The statement details recommendations of early-career researchers from six continents, who touch upon cross-cutting solutions to issues of concerns for global health and higher education. All the recommendations highlight the importance of investment in research, education and sustainable development in order to better understand and combat pressing issues of diminishing natural resources, threatened biodiversity and the COVID-19 pandemic.
The Global Young Academy (GYA), founded in 2010, focuses on enabling science for all, science for the future, and giving a voice to young scientists and researchers around the world based on their academic excellence and commitment to engage with society.
Key recommendations from the conference:
- Enabling and strengthening resource sharing through the open science initiative.
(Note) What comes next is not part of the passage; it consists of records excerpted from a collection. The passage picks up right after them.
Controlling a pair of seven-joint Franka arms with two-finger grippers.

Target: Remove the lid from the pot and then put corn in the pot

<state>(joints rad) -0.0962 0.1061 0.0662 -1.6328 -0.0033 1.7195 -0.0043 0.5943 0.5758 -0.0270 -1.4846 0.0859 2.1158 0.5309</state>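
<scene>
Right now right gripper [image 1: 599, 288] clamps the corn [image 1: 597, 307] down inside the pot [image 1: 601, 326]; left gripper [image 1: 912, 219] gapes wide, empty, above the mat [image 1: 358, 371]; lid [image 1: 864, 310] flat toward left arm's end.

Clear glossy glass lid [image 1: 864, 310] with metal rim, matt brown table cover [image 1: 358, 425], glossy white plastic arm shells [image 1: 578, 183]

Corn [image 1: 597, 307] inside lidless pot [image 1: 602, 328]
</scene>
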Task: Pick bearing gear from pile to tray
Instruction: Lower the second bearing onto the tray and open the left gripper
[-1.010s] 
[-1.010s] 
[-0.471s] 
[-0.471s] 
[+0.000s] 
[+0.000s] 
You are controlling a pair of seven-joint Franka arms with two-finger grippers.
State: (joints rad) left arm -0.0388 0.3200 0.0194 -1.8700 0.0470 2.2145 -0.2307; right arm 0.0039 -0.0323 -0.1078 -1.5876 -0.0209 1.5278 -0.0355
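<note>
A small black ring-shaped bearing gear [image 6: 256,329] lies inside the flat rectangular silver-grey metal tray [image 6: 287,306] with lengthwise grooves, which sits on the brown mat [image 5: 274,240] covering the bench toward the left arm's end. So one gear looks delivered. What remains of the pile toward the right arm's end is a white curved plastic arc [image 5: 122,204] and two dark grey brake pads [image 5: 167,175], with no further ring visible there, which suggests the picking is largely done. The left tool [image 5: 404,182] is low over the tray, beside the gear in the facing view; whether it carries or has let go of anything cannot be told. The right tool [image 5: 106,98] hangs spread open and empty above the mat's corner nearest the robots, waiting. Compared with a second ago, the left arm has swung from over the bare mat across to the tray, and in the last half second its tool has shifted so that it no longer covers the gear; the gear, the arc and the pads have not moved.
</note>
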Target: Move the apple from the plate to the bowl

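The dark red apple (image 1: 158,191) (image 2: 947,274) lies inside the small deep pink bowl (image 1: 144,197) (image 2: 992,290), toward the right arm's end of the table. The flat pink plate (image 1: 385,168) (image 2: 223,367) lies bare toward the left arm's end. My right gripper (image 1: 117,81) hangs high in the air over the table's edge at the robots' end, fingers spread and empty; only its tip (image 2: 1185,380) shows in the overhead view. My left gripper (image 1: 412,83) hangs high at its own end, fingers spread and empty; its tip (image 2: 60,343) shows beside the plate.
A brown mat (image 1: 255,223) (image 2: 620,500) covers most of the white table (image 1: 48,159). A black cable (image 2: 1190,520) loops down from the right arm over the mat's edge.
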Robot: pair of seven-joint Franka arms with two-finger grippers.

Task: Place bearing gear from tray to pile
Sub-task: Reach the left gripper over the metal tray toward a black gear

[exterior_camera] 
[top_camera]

This can be done by early-career researchers as they familiarize themselves with and interact with their local science-policy interface, as well as with international agreements and global scientific assessments that provide a base for joint and coordinated action.
- Working towards improving science literacy by engaging, educating and inspiring themselves and others towards an awareness and trust in science and science journalism.
- Implementing multi-sectoral approaches, such as the WHO “One Health” approach, on a local, national, regional and global level. Sustainable development policy and technologies should be based on a paradigm of co-viability between humans, the environment and economic development.
- Finally, they note that Higher Education Institutions must embrace innovative solutions implemented in response to the COVID-19 pandemic, while at the same time considering obstacles to digital learning in order to ensure the inclusion of all students and staff.
GYA member of the Executive Committee Robert Lepenies (Helmholtz Centre for Environmental Research, Germany) comments:
“This statement shows that virtual conferences, having taken the place of in-person meetings, can still yield important results. In an online format, it is possible to listen to more diverse voices (reflected in panel contributions and discussion outcomes), be more inclusive of young researchers with care responsibilities and use a variety of interaction methods – in addition to reducing emissions! We at the GYA are now thinking hard about how to bring these virtual debates back into the physical realm, where transformative actions are needed to heal the world.”